╭─ GIVEN DATA
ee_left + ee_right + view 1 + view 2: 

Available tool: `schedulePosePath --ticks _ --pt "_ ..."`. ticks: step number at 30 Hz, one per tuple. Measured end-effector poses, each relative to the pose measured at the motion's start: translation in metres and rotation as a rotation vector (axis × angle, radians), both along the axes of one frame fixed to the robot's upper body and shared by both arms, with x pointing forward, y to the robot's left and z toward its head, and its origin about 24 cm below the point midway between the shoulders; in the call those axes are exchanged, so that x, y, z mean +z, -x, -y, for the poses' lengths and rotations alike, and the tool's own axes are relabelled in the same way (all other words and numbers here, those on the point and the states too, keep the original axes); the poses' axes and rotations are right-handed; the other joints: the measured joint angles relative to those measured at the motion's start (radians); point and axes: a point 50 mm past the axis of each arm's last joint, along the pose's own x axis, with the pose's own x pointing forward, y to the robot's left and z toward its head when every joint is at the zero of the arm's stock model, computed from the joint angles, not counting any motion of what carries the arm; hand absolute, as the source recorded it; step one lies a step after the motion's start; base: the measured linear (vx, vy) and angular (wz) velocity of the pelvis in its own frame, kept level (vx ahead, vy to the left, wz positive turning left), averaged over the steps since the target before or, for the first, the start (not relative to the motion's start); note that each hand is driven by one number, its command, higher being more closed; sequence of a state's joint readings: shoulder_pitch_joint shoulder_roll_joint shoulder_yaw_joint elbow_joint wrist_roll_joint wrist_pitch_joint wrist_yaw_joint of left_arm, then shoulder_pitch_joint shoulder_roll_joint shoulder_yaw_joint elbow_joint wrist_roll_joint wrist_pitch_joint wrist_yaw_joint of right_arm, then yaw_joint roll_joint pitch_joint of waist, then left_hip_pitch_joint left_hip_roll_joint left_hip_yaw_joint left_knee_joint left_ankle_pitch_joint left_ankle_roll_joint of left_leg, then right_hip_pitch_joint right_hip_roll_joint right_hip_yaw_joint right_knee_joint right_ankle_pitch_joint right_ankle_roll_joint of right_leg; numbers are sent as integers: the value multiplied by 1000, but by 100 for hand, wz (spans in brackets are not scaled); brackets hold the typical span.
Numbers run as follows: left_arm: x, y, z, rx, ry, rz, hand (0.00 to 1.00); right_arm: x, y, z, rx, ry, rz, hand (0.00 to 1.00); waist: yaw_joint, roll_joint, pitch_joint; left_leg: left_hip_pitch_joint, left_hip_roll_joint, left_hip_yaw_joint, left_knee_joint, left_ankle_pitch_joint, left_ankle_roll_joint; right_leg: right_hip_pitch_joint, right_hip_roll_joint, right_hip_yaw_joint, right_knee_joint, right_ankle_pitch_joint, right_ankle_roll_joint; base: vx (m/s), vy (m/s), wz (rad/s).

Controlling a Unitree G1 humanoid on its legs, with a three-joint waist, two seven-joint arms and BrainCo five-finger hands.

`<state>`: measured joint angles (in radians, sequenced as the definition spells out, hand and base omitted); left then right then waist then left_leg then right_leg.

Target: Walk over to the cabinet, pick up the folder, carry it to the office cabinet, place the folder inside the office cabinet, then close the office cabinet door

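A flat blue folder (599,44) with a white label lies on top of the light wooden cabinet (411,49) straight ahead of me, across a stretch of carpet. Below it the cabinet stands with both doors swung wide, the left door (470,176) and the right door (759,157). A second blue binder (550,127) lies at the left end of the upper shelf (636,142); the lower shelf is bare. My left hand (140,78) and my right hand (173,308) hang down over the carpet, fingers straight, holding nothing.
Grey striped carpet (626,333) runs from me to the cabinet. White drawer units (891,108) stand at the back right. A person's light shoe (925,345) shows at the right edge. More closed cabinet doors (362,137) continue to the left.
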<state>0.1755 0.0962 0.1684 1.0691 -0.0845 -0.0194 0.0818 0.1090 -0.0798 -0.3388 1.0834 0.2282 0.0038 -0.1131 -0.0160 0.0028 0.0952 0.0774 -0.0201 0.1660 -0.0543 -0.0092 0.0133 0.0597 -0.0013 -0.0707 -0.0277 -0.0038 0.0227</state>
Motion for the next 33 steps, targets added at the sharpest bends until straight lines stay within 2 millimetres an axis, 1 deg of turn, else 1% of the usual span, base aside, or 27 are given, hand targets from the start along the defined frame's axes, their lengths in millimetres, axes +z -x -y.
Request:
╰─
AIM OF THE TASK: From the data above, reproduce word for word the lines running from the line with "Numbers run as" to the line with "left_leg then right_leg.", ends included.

REPLY:
Numbers run as follows: left_arm: x, y, z, rx, ry, rz, hand (0.00 to 1.00); right_arm: x, y, z, rx, ry, rz, hand (0.00 to 1.00); waist: yaw_joint, roll_joint, pitch_joint; left_leg: left_hip_pitch_joint, left_hip_roll_joint, left_hip_yaw_joint, left_knee_joint, left_ankle_pitch_joint, left_ankle_roll_joint; right_leg: right_hip_pitch_joint, right_hip_roll_joint, right_hip_yaw_joint, right_knee_joint, right_ankle_pitch_joint, right_ankle_roll_joint; base: vx (m/s), vy (m/s), wz (rad/s).

Controlling a Unitree G1 humanoid on its legs, with a three-joint waist, two seven-joint arms and BrainCo five-finger hands.

`<state>`: measured joint angles (in radians, sequenced as the definition spells out, hand and base omitted); left then right then waist then left_leg then right_leg.

This output is complete, and the exercise is done.